ChiCTR.org.cn Identifier: ChiCTR2200064809.
对于急性缺血性卒中患者,在通过血管内血栓切除术(EVT)实现近乎完全至完全再灌注后,辅助动脉内注射替奈普酶的影响尚不清楚。
评估在接受EVT后已实现近乎完全至完全再灌注(定义为脑梗死溶栓扩展量表[eTICI]评分为2c至3)的大血管闭塞性卒中患者中,辅助动脉内注射替奈普酶的疗效和不良事件。
设计、设置和参与者:由研究者发起的随机、开放标签、盲法结局评估试验,在中国34家医院对540例颅内近端大血管闭塞导致的卒中患者进行,这些患者在最后一次已知状态良好后的24小时内发病,EVT后eTICI评分为2c至3,且未接受过静脉溶栓治疗。招募时间为2022年10月26日至2024年3月1日,最终随访时间为2024年6月3日。
符合条件的患者被随机分配接受0.0625mg/kg动脉内注射替奈普酶(n = 269)或不进行动脉内溶栓治疗(对照组;n = 271)。
主要疗效结局为无残疾,定义为90天时改良Rankin量表评分为0或1(范围为0[无症状]至6[死亡])。
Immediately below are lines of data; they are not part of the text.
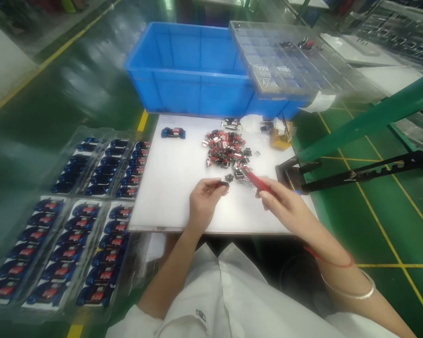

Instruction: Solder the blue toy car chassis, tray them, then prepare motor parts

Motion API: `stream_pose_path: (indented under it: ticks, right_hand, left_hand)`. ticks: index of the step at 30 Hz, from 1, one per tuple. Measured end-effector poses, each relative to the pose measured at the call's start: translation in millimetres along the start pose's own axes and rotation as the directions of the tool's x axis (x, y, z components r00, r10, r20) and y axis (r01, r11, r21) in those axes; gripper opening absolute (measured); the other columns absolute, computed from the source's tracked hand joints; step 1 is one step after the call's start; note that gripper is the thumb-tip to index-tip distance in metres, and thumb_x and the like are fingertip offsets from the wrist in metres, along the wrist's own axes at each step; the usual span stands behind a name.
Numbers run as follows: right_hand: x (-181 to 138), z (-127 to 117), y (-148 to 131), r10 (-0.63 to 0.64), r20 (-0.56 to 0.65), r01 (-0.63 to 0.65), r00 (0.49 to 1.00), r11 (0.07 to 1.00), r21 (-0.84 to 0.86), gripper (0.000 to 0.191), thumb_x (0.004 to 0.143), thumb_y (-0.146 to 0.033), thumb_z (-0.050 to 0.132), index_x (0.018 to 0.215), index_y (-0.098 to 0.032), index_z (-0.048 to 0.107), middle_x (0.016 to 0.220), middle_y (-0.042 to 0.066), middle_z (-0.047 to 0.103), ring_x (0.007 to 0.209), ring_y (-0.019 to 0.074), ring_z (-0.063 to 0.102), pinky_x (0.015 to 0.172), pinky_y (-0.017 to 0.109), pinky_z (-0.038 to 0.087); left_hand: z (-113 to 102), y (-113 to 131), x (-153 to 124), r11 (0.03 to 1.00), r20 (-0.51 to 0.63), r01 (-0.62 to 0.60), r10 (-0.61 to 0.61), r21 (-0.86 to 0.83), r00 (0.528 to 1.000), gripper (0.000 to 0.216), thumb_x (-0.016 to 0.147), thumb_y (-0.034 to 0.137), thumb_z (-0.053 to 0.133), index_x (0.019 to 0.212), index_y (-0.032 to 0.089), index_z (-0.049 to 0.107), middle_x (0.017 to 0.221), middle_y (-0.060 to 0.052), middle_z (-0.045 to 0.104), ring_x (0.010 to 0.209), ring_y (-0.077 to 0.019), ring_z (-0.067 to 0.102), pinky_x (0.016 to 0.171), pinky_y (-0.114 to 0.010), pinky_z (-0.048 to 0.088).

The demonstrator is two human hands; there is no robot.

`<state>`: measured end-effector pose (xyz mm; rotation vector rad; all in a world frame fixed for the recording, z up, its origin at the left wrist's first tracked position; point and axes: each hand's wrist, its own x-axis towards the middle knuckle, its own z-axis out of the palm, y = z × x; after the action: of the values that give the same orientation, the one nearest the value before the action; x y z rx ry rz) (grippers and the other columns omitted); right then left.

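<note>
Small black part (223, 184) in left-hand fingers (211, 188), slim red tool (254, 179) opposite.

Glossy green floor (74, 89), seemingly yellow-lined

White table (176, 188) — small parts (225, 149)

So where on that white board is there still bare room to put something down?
The white board is bare across its left half, between the single blue toy car at the back and the left hand. The right side is crowded: a pile of red and black parts, then the right hand holding a red tool.
</note>
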<state>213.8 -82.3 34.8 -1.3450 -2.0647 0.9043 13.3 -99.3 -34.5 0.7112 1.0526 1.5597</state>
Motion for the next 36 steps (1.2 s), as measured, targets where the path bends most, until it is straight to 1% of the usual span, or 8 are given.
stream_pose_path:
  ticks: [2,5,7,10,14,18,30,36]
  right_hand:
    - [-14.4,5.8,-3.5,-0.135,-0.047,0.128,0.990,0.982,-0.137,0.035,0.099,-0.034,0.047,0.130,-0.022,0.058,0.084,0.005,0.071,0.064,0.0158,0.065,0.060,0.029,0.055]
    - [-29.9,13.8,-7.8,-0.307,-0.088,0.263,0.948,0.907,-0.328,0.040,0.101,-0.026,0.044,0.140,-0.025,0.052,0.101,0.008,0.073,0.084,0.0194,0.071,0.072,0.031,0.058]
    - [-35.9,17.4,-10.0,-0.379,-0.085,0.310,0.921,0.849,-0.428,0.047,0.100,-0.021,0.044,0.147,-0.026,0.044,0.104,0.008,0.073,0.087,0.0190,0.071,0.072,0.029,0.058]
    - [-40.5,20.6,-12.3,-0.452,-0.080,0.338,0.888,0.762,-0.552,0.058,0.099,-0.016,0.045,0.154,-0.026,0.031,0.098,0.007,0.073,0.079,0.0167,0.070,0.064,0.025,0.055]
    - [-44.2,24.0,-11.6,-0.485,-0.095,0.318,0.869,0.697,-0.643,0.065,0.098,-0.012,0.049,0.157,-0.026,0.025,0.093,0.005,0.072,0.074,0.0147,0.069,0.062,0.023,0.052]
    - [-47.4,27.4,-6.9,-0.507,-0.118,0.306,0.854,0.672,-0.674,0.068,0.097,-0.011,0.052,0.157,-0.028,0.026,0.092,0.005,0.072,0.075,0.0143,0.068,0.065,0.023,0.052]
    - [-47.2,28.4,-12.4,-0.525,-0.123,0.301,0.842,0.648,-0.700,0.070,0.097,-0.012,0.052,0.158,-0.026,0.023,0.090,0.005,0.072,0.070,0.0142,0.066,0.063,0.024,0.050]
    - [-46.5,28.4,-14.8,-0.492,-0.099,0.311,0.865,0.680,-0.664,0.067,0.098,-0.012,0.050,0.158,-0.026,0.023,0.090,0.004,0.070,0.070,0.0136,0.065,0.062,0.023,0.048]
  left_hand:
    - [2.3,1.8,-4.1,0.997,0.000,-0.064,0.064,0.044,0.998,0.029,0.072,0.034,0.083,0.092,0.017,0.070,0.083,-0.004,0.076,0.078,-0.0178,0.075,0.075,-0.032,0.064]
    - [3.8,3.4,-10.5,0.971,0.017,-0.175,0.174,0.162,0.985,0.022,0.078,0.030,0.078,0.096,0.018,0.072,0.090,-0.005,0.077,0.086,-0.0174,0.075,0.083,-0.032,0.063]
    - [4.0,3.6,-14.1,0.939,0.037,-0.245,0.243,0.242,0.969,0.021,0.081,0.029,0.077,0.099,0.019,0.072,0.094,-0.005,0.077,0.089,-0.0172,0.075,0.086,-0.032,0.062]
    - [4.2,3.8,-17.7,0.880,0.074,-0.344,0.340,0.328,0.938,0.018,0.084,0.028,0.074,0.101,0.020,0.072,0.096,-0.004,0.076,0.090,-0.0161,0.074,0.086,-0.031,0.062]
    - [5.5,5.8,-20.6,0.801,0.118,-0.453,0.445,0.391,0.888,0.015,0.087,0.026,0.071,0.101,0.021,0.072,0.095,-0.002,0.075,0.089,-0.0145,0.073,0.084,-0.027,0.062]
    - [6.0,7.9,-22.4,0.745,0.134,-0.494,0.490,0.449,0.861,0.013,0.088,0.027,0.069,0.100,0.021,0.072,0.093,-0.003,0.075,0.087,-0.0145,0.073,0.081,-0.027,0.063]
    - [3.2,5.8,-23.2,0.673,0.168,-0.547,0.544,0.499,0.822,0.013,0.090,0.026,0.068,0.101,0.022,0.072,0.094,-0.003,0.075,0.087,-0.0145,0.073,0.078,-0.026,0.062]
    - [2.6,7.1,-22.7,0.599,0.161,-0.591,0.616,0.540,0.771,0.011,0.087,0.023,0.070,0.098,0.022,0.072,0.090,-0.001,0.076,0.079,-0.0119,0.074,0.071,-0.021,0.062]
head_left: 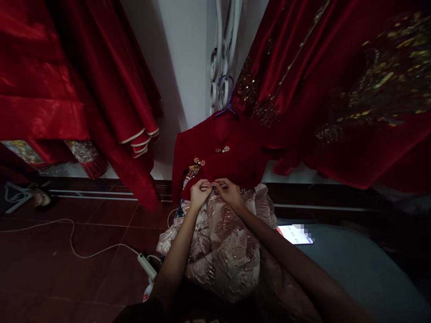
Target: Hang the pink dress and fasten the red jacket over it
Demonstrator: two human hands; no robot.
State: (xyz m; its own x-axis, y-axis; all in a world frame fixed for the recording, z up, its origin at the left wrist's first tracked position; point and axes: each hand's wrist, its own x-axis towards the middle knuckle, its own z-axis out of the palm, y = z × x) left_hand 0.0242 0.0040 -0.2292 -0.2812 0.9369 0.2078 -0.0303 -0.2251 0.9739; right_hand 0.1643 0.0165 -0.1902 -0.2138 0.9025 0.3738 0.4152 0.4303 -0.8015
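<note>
A red jacket (198, 148) hangs on a purple hanger (229, 107) before me, with a beaded clasp (222, 150) at its chest and a gold tasselled brooch (195, 167) lower on the left. At the bottom of the jacket's front, my left hand (201, 193) and my right hand (230, 194) meet with fingers pinched. A small shiny piece shows between the fingertips, too tiny to make out fully. Below the jacket, pinkish brocade cloth (232, 260) with a shiny floral pattern spreads under my forearms.
Red garments (111, 80) hang at the left, and gold-sequinned red garments (303, 89) at the right. A lit phone (296, 234) lies on a grey-blue seat (350, 264). A white cable (90, 256) crosses the tiled floor to a power strip (147, 267).
</note>
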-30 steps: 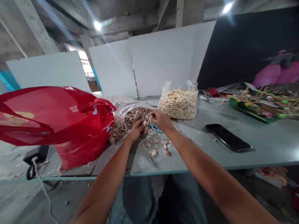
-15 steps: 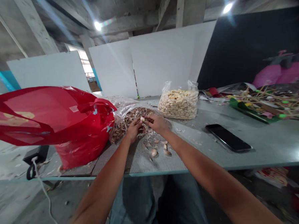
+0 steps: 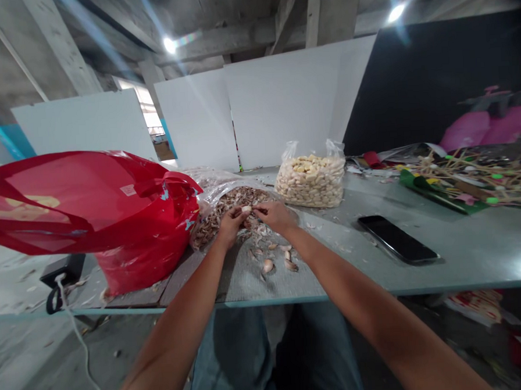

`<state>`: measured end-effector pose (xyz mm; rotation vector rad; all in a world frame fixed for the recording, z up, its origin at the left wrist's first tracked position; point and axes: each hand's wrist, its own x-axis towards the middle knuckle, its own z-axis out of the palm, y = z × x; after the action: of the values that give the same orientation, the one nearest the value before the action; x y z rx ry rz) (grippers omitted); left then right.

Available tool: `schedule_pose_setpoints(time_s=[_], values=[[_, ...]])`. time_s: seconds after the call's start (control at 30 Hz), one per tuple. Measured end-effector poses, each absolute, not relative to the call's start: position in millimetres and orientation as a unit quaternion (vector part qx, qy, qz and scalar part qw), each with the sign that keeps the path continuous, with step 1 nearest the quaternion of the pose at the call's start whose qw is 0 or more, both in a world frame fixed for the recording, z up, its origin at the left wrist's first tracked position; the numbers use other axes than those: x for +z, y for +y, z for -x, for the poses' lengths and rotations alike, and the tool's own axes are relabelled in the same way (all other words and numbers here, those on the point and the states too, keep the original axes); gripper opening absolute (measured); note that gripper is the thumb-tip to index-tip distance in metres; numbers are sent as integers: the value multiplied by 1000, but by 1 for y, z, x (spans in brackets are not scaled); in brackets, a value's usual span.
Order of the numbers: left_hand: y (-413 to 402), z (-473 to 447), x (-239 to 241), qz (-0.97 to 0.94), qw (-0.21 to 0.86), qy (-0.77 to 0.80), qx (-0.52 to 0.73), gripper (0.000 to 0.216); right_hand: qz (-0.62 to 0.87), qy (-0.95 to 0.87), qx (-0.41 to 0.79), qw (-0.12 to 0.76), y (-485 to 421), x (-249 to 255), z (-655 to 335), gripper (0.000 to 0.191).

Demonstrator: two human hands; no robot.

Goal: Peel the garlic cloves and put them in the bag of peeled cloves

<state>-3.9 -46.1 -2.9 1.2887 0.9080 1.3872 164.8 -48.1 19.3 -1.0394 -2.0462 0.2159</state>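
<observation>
**Clerk:** Entry 1, the hands. State?

**Me:** My left hand [image 3: 230, 224] is curled nearly closed, its fingertips pinching 1 garlic clove [image 3: 246, 209]. My right hand [image 3: 277, 216] is also mostly closed, with thumb and forefinger nipped on the same clove from the other side. How much skin is under the right fingertips is too small to tell.

**Clerk:** Entry 2, the clove's position?

**Me:** It sits between the 2 sets of fingertips, lifted just above the open clear bag of unpeeled cloves [image 3: 209, 224], at the far side of the table [image 3: 464, 254] from my lap.

**Clerk:** Entry 3, the step in hand?

**Me:** By my reading, peeling: 1 hand steadies the clove while the other works at its skin. A further pull would call for a firm left pinch and a right grip on the skin's loose edge.

**Clerk:** Entry 4, the surroundings?

**Me:** There are a few loose cloves and husks [image 3: 268, 266] on the table just below my wrists. 1 clear bag of pale peeled cloves [image 3: 312, 180] stands near, beyond my right hand. 1 red plastic bag [image 3: 113, 208] lies beside the unpeeled bag on my left. 1 black phone [image 3: 398, 240] lies flat, well apart to my right.
</observation>
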Motion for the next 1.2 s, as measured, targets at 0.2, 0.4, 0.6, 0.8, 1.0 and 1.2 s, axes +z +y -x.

主要安全结局为90天时的死亡和48小时内的症状性颅内出血。
共有539名参与者(99.8%)完成了试验(中位年龄69岁;221名女性[40.9%])。动脉内注射替奈普酶组90天时改良Rankin量表评分为0或1的比例为49.1%(132/269),对照组为44.1%(119/270)(调整风险比,1.15[95%CI,0.97 - 1.36];P = 0.11)。90天死亡率分别为16.0%和19.3%(调整风险比,0.75[95%CI,0.50 - 1.13];P = 0.16)。症状性颅内出血的比例分别为6.3%和4.4%(调整风险比,1.43[95%CI,0.68 - 2.99];P = 0.35)。
对于在最后一次已知状态良好后的24小时内出现、因大血管闭塞导致的急性缺血性卒中患者,且在EVT后已实现近乎完全至完全再灌注,辅助动脉内注射替奈普酶在90天时并未显著增加无残疾的可能性。
中国临床试验注册中心标识符:ChiCTR2200064809。